Rust-Style (Pipe Syntax)
users := []User{...}
// Single argument
activeUsers := filter(users, |u| u.Active)
// Multiple arguments
sorted := sort(users, |a, b| a.Name < b.Name)
// With block body
processed := map(users, |u| {
name := strings.ToUpper(u.Name)
return fmt.Sprintf("%s (%d)", name, u.Age)
})
TypeScript-Style (Arrow Syntax)
// Single argument
activeUsers := filter(users, u => u.Active)
// Multiple arguments (parentheses required)
sorted := sort(users, (a, b) => a.CreatedAt.Before(b.CreatedAt))
// With block
processed := map(users, u => {
return u.Name + " - " + u.Email
})
Practical Examples
// Filtering
adults := filter(people, |p| p.Age >= 18)
// Mapping
names := map(users, |u| u.Name)
// Reducing
total := reduce(orders, 0, |sum, o| sum + o.Amount)
// Chaining with Option
result := findUser(id)
.Map(|u| u.Profile)
.FlatMap(|p| p.Avatar)
.UnwrapOr(defaultAvatar)
Safe Navigation (?.) and Null Coalescing (??)

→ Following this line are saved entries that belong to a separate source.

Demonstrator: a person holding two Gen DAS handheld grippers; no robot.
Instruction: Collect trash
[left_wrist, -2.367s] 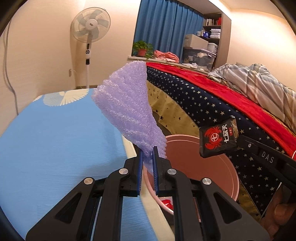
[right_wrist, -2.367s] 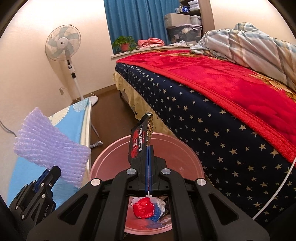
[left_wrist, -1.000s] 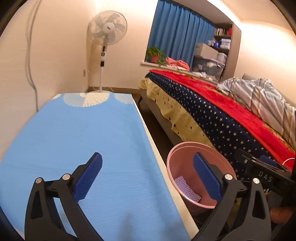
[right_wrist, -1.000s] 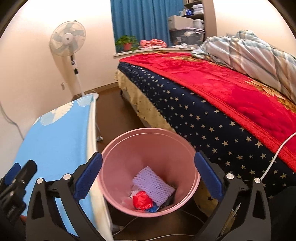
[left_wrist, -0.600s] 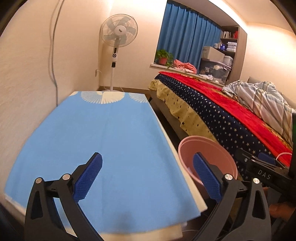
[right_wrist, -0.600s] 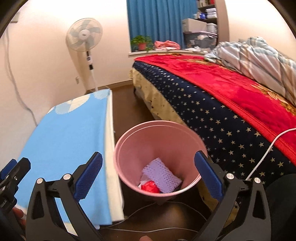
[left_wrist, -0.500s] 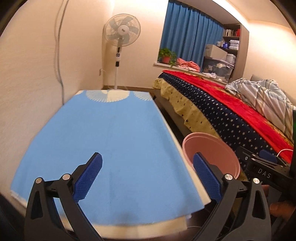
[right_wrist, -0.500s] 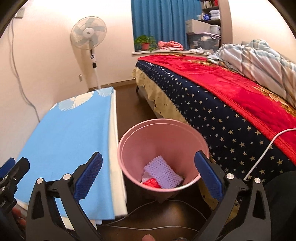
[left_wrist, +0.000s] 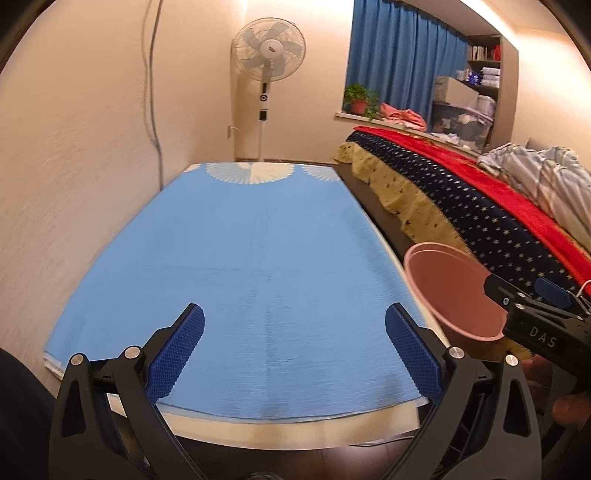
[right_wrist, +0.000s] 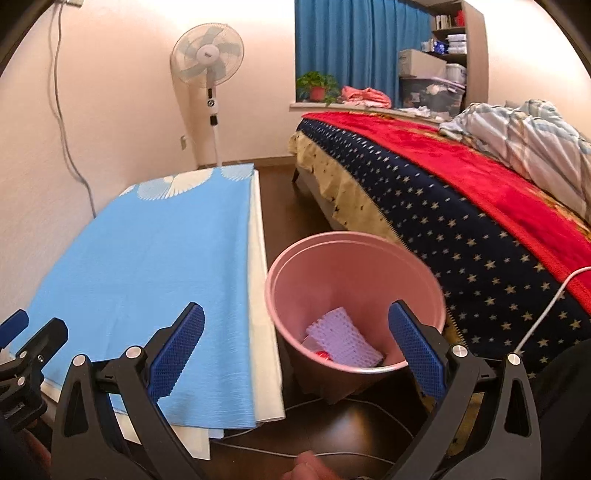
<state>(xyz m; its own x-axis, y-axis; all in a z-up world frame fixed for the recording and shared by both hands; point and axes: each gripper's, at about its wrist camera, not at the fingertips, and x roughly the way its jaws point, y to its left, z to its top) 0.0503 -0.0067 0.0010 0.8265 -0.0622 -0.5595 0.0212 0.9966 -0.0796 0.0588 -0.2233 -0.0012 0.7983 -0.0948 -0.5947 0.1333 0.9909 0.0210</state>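
Blue cloth (left_wrist: 258, 266) is covering the whole top of the low table (left_wrist: 295, 430), running bare from the pale near edge out to the fan (left_wrist: 267, 48) standing by the far wall, and a strip of dark floor (right_wrist: 284, 210) is lying open between the table's right edge and the bed (right_wrist: 461, 206) with its starred navy cover and red blanket. Sitting in that strip, just beside the table edge and near the bed's side, is the pink bin (right_wrist: 354, 240), and the purple foam wrap (right_wrist: 341, 339) is lying inside it on top of a red scrap (right_wrist: 322, 355). Thin white cables are trailing over the floor below the bin. Both tools are hovering empty: the left gripper (left_wrist: 293, 354) is hanging over the near end of the table with its jaws spread wide, and the right gripper (right_wrist: 295, 350) is hanging in front of the bin with its jaws spread just as wide. Compared with a couple of seconds ago, the left gripper is no longer pinching the foam wrap and the right one is no longer pinching the dark snack packet; both are now sitting further back, so more of the table's near edge is showing
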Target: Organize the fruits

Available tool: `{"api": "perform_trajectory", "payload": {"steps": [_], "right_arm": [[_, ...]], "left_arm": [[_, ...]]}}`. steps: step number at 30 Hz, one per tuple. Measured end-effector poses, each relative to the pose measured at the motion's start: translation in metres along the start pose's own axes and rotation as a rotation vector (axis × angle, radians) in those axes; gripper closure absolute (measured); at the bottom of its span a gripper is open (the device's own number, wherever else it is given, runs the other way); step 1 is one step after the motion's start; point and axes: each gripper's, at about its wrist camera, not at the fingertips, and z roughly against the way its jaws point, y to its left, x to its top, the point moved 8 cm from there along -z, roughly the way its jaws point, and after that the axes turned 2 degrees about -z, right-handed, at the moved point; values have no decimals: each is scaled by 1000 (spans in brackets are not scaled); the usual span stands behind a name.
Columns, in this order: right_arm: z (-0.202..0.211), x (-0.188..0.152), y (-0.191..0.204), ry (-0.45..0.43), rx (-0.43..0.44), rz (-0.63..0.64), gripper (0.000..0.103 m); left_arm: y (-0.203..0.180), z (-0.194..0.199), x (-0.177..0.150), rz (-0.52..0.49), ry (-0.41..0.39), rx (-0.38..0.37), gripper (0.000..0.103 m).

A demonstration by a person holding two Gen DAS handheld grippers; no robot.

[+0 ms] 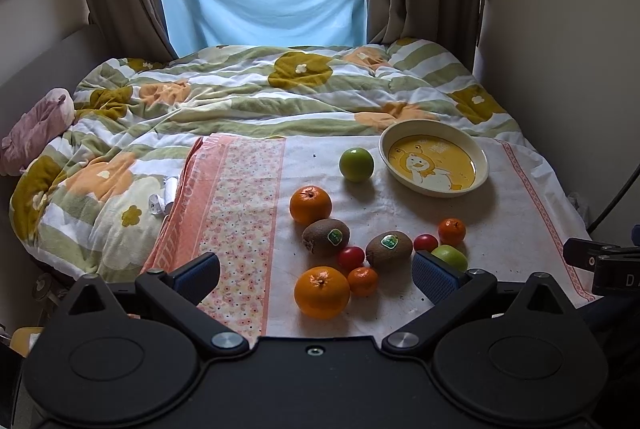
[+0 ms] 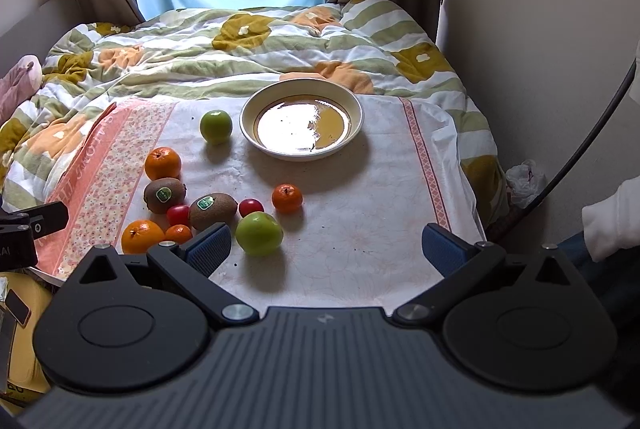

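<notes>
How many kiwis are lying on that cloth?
2. One kiwi lies just in front of the far orange. The other kiwi sits to its right, between two small red fruits. None appears hidden, though the gripper fingers cover part of the cloth.

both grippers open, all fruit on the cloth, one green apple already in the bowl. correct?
Not quite. The bowl holds no fruit: the right wrist view shows only glare inside it. The far green apple sits on the cloth beside it, to its left. Left gripper and right gripper are open, as you said.
</notes>
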Motion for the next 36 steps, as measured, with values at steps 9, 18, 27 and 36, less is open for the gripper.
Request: {"api": "perform_trajectory", "payload": {"steps": [9, 18, 27, 36], "right_arm": [[-1, 2, 0, 1, 3, -2, 0], [-3, 2, 1, 4, 3, 4, 0], [-3, 3, 1, 4, 2, 3, 0], [-4, 3, 2, 5, 0, 5, 0]], "left_arm": [[1, -8, 6, -2, 1, -10, 0], [1, -9, 7, -3, -2, -17, 0], [1, -8, 9, -9, -8, -20, 0], [3, -7, 9, -9, -11, -17, 0]]}}
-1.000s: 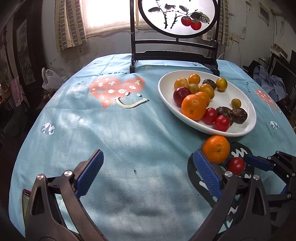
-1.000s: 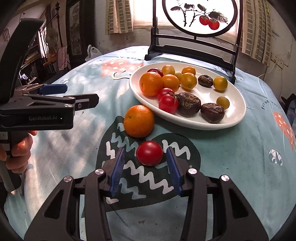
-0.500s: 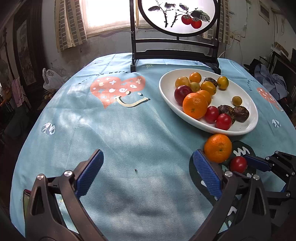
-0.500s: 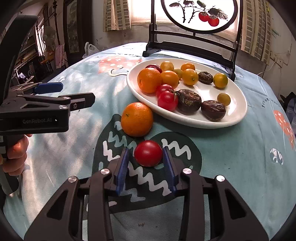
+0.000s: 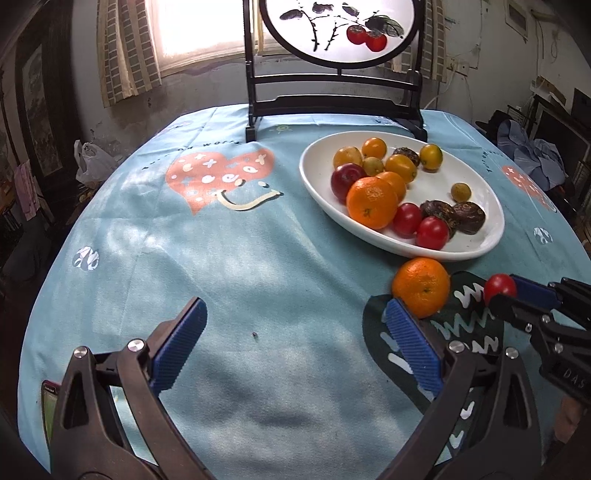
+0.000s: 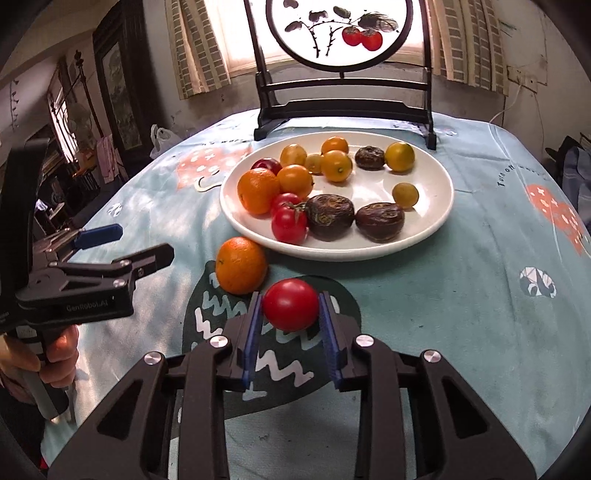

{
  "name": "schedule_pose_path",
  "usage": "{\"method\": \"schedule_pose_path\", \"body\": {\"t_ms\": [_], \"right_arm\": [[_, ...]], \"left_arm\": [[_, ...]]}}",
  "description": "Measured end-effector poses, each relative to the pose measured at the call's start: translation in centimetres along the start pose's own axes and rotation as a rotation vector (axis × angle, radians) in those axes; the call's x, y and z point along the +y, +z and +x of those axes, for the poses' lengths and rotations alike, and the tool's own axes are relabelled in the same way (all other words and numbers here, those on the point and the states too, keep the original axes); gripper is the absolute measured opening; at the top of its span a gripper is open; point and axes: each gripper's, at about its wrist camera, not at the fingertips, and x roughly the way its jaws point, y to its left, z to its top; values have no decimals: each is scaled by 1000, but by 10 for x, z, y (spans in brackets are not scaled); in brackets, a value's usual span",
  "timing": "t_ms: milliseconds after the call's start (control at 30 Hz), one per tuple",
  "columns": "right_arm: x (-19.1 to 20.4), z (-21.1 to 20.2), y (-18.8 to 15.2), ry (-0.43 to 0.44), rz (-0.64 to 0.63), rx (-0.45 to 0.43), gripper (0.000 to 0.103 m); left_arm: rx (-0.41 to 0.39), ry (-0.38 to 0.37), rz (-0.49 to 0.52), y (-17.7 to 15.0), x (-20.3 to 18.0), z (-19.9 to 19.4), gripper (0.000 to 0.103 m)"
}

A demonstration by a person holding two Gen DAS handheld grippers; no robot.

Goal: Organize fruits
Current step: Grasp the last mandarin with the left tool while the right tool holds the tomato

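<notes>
The right gripper (image 6: 291,314) is pinching the red tomato (image 6: 291,304) in its jaws beside the loose orange (image 6: 241,265), hiding the tomato's underside. The left gripper (image 5: 291,343) is hovering with jaws wide over the blue-clothed bench (image 5: 229,280), near the white plate (image 6: 436,206) of fruit and a painted screen (image 6: 341,33) by the window

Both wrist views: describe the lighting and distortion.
Left wrist view: backlit window blown out, dappled light on the tablecloth, edges bowed by fisheye. Right wrist view: same glare behind the round screen, tomato sharp, corners dark.
</notes>
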Motion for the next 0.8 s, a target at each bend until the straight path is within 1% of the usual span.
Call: {"method": "schedule_pose_path", "body": {"t_ms": [167, 300, 400, 467, 633, 733, 800], "right_arm": [[-12, -4, 0, 5, 58, -2, 31], [-14, -4, 0, 3, 73, 1, 31], [-18, -6, 1, 0, 88, -2, 31], [-21, -6, 0, 8, 104, 0, 31], [-29, -11, 1, 5, 141, -12, 31], [-36, -15, 2, 20, 176, -20, 31], [-39, -17, 2, 20, 191, -24, 31]], "left_arm": [[-5, -108, 90, -5, -27, 0, 99], [-13, -138, 134, -3, -46, 7, 98], [-11, -159, 145, -2, -57, 11, 90], [-9, -168, 150, 0, -61, 14, 87], [4, -174, 151, 2, -65, 22, 70], [15, -173, 142, 4, -66, 27, 65], [27, -176, 133, 5, -67, 31, 64]]}}
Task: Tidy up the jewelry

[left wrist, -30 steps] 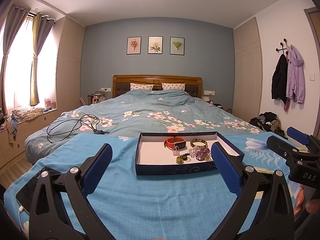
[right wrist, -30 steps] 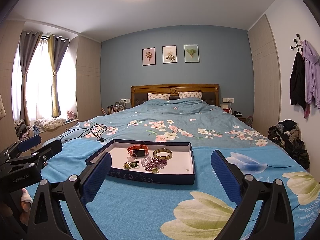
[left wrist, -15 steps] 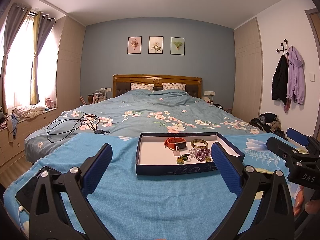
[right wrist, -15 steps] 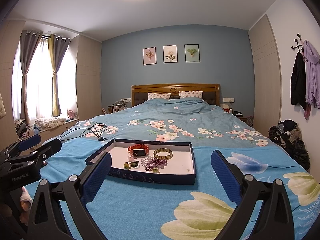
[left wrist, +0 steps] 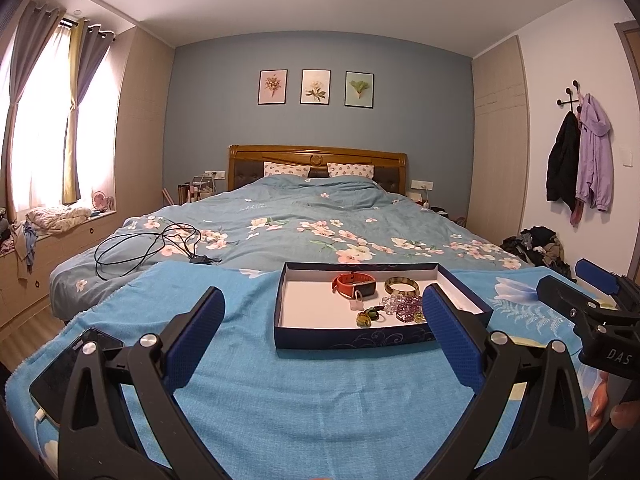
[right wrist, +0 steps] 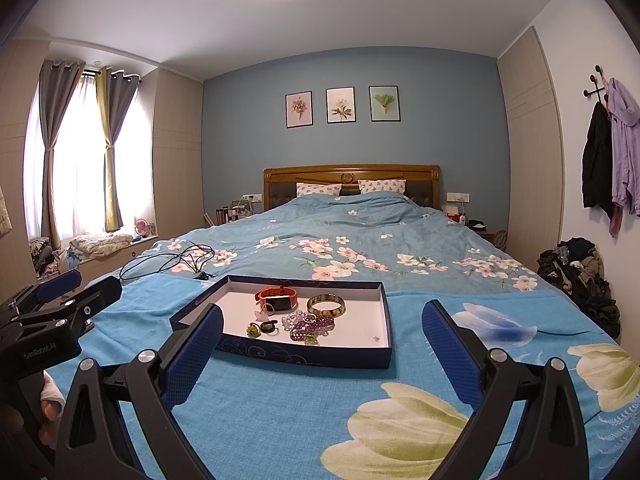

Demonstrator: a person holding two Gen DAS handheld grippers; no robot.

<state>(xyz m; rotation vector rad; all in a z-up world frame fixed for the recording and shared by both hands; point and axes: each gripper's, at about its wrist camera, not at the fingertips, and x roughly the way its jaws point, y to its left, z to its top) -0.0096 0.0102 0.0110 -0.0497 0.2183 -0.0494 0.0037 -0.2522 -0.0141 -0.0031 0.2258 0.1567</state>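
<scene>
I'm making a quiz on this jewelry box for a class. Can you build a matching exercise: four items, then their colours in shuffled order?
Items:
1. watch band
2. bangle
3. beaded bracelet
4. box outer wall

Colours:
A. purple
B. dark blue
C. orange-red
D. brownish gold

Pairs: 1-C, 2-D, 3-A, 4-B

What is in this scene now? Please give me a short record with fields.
place: bed with a blue towel spread on it
container: dark blue box, open, on the towel
contents: orange watch, brown bangle, purple beads, small green pieces
left hand-held gripper: open, empty
right hand-held gripper: open, empty
other: black cable
</scene>
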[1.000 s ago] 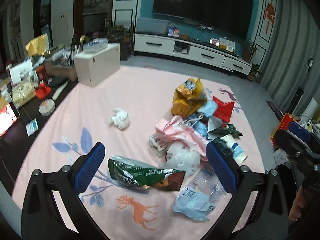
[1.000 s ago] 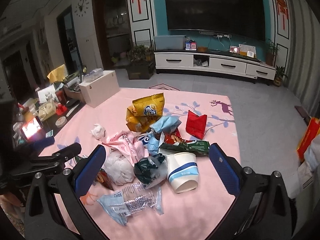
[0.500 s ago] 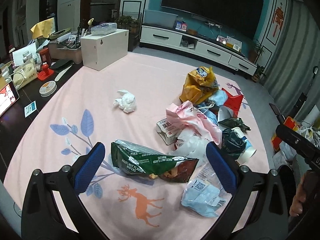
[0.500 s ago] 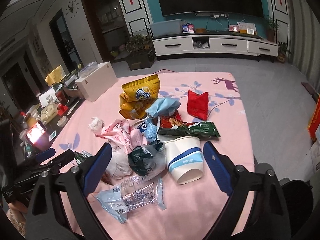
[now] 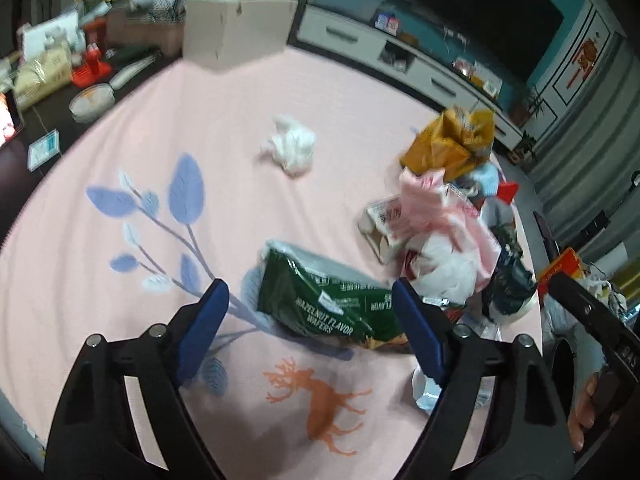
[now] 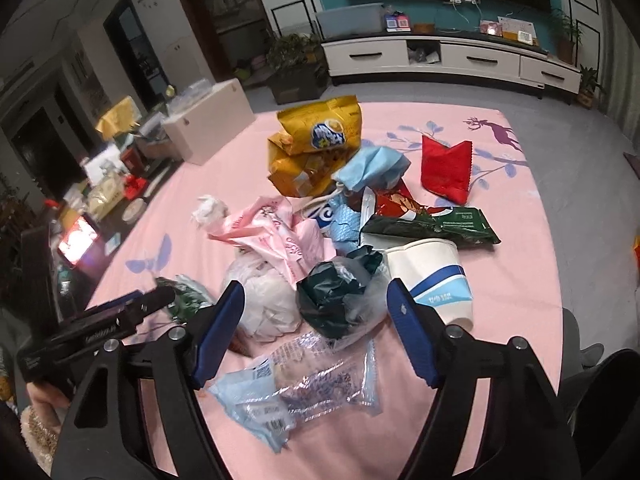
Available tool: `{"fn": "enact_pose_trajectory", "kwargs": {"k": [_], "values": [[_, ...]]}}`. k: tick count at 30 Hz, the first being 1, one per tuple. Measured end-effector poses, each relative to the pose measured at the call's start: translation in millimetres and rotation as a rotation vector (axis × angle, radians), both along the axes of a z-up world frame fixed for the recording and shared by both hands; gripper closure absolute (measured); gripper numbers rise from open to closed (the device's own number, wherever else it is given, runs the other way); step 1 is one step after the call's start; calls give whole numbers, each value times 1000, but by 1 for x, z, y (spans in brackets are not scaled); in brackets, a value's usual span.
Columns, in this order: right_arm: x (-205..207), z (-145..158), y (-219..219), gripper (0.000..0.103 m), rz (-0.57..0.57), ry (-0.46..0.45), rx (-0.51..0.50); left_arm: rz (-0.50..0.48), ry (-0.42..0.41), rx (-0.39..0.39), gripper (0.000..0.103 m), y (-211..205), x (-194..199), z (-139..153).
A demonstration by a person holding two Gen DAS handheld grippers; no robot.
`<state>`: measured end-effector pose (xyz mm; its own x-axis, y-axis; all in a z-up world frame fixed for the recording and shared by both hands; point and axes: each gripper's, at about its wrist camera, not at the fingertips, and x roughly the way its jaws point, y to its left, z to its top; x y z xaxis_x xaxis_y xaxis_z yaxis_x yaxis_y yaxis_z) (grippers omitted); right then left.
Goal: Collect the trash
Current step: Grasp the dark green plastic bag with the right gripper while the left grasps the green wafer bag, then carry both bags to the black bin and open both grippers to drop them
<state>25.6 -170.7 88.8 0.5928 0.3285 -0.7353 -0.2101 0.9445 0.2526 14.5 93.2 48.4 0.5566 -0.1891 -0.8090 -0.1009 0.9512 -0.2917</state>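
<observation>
Trash lies heaped on a pink cloth [image 5: 224, 168]. A green wafer bag [image 5: 320, 300] lies flat between the blue pads of my left gripper [image 5: 310, 320], whose jaws are closing without touching it. My right gripper [image 6: 314, 320] hangs over a dark crumpled plastic bag [image 6: 336, 300], its jaws closing too, pads clear of it. Beside that lie a white paper cup [image 6: 434, 276] on its side, a clear blue-printed wrapper [image 6: 296, 396], a pink bag [image 6: 276, 236] and a white bag [image 6: 266, 300].
Further back are a yellow snack bag [image 6: 316, 144], a red pouch [image 6: 446, 168], a blue mask [image 6: 372, 168] and a crumpled tissue [image 5: 292, 148]. A white box [image 5: 236, 32] and desk clutter [image 5: 60, 68] stand at the left edge. The other gripper [image 6: 108, 324] shows at lower left.
Both grippers have sunk toward the heap and their jaws have narrowed. The wafer bag now sits between the left pads, the dark bag between the right pads.
</observation>
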Motion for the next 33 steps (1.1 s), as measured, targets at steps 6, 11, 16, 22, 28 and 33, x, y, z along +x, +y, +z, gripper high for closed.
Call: {"fn": "enact_pose_trajectory", "kwargs": {"k": [6, 11, 16, 22, 28, 33], "values": [[19, -25, 8, 29, -32, 48, -64, -47, 47, -31, 18, -13, 7, -17], [19, -36, 17, 50, -6, 58, -108, -52, 53, -60, 41, -15, 8, -23], [7, -33, 17, 59, 20, 50, -106, -54, 44, -131, 71, -13, 6, -27], [-21, -7, 5, 59, 23, 0, -29, -42, 0, -179, 85, -19, -5, -17], [-67, 31, -34, 59, -63, -96, 76, -100, -147, -204, 85, -30, -40, 28], [-106, 50, -82, 59, -197, -154, 151, -183, -252, -198, 85, -62, -69, 61]]}}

Handle nullable chains safely.
Safe Navigation
type Config struct {
Database *DatabaseConfig
}
type DatabaseConfig struct {
Primary *ConnectionInfo
}
type ConnectionInfo struct {
Host string
Port int
}
// Safe navigation through nullable chain
host := config?.Database?.Primary?.Host ?? "localhost"
port := config?.Database?.Primary?.Port ?? 5432
Chained Safe Navigation with Null Coalescing
// Deep chain with fallback
dbHost := appConfig?.Database?.Primary?.Host
?? appConfig?.Database?.Fallback?.Host
?? envConfig?.DbHost
?? "localhost"
// Method chains
userName := response?.Data?.User?.Profile?.DisplayName
?? response?.Data?.User?.Name
?? "Anonymous"
// With function calls in fallback
timeout := config?.Timeout ?? getDefaultTimeout()
Null Coalescing
// Simple default
name := user.Nickname ?? user.Name ?? "Anonymous"
// With function call
timeout := config.Timeout ?? getDefaultTimeout()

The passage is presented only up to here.